Equally encouraging for Judy Simons, the Bermuda Olympic Association president, is that the majority of Bermuda's team should still be around for Toyko 2020.
“There's a whole new cycle coming through and that's a credit to the athletes and the support of their national governing bodies,” Simons said.
“These youngsters have been dedicated to making the Olympic team. We're proud of everybody who made the effort and everybody who made the team.
“Every athlete has a goal of reaching the Olympics but at some point they have to assess their situation as in, ‘do I go for another four years or have I reached my pinnacle'.
“There's lots of new blood for Rio and that's exciting for Bermuda.”
Qualifying for the biggest stage of all is difficult in all sports, especially for those athletes from smaller countries such as Bermuda who do not have the same financial clout as the United States, Britain and China.
Still, having seven athletes qualified, plus wild card Pimentel, is a vast improvement on Beijing 2008 when Duffy was Bermuda's only athlete to qualify, with Burch, fellow swimmer Keira Aitken and long jumpers Smith and King all handed wild cards.
Simons believes it is a tribute to the island's diversity that Bermuda will be represented in five different sports in Rio.
“It's not easy for a small country because the money situation doesn't compare to the bigger countries,” Simons said. “We don't have all the financial resources and the Government only gives us so much.
“You have to do the best you can and for a small country to have such diversification in the events we participate in is truly amazing.”
Of the new intake Wollmann is the youngest at just 18 years of age, although she has “dipped her toes in the water” at major competitions, finishing twelfth in the Laser Radial class at last summer's Pan Am Games in Toronto and tenth in the Byte CII class at the 2014 Youth Olympics in Nanjing, China.
“Ceci — my goodness, she's 18-years-old and Tokyo 2020 was her goal,” Simons said. “But, you know, after she discussed Rio with her coach [Christian Noe] she said, ‘why not, let's give it a shot'.”

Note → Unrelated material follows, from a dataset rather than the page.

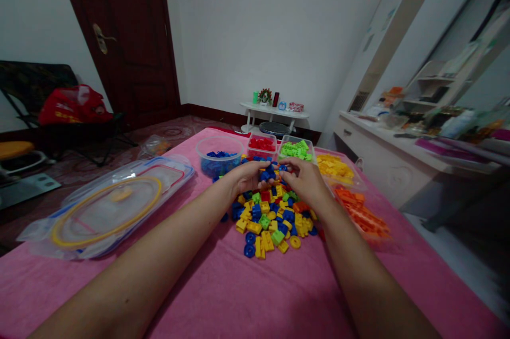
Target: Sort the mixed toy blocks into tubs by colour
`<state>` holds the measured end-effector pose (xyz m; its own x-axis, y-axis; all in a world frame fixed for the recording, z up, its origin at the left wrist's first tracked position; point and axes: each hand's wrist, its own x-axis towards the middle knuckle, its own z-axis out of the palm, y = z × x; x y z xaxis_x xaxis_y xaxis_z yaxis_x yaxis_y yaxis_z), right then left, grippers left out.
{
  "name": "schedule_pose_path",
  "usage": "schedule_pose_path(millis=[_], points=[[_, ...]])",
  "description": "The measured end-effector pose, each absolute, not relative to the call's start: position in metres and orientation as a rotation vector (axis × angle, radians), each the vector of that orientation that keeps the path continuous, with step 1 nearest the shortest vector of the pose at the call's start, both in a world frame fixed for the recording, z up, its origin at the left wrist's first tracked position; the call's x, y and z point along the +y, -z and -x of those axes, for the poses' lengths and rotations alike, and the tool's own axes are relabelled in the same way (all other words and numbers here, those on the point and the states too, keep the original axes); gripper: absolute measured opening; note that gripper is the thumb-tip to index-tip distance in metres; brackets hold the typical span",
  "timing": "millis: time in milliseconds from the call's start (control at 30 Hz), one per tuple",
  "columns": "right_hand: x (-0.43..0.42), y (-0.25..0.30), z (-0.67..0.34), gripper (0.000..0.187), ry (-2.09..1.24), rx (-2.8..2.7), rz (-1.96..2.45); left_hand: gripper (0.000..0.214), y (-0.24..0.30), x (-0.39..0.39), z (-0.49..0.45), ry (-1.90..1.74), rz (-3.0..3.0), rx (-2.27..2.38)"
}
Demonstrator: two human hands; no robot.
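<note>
In the head view, gripping a few blue bricks (268,173) in the left hand (255,178), with palm turned partly up and fingers curled round them; apparently pinching a small blue piece (282,167) in the fingertips of the right hand (305,177), close beside the left. Beneath the hands and spreading toward the camera on the pink cloth (239,296): the pile (271,217), a loose mix of yellow, blue and green with a little red and orange, not yet grouped. Already grouped by colour, beyond the pile and along the right: blue in the round tub (219,142), red in the small tub (261,154), green in the tub beside it (313,152), then yellow in the yellow tub (360,182) and orange in the orange tub (384,243), nearest on the right. Laid flat and overlapping at the left: the lids (119,211), not on any tub. Judging from this, likely well past the start but not near the end: a fair amount in every tub, a sizeable share left loose. Left mostly in yellow and blue, as far as visible; perhaps further along with red and orange. Cannot tell the exact count, or how much in the pile hidden behind the hands.
</note>
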<state>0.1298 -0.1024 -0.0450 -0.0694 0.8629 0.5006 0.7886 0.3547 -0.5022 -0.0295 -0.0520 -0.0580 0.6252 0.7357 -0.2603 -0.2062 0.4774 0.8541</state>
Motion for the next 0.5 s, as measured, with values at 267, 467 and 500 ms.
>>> schedule_pose_path(millis=[267, 467, 500], points=[[-0.105, 0.046, -0.124, 0.039, -0.224, -1.827, 1.332, 0.041, 0.053, -0.06, 0.028, -0.555, -0.931, 0.631], [-0.106, 0.045, -0.119, 0.031, -0.198, -1.778, 1.244, 0.04, 0.053, -0.062, 0.028, -0.515, -0.866, 0.554], [-0.106, 0.044, -0.119, 0.028, -0.161, -1.77, 1.232, 0.037, 0.054, -0.062, 0.027, -0.515, -0.842, 0.54]])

Pearson is another who will enter uncharted waters at the Lagoa Rodrigo de Freita in the singles sculls. The 24-year-old faced many of her rivals for the first time at the World Cup III in Poznan, Poland, in June, reaching the B final.
“Just look at Shelley Pearson,” Simons said. “The only other rower we've had represent Bermuda at the Olympics is Jim Butterfield [in Munich in 1972].
“It wasn't until earlier this year that Shelley said to us, ‘you know, I would really like to see if I can make the Olympics'.
“There was only the one qualifying event [the Latin Olympic Continental Qualification Regatta] in Chile and, of course, she won it.
“Hopefully if the spirit is still there she will look at the next four years as well.”
Duffy, who like Smith will become a three-times Olympian, will carry the island's medal hopes in Rio.
The 28-year-old maintains her chances of a podium finish are a “very long shot”, despite being ranked No 1 in the World Triathlon Series rankings ahead of gold-medal favourite Gwen Jorgensen.
Simons does not blame Duffy for tempering expectations, but believes a podium finish is within her grasp if she can execute the perfect race.
Should Duffy deliver, she could become the island's first medal winner since boxer Clarence Hill claimed bronze in the 1976 Montreal Games.
Smith, an outside chance of challenging for a medal in long jump, competes earlier in the Games.
“It's a long shot — yes, she [Duffy] is ranked No 1 in the world but she's putting it in the right perspective,” Simons said. “Flora will go and do the best she can and hopefully it will be her day to do well.”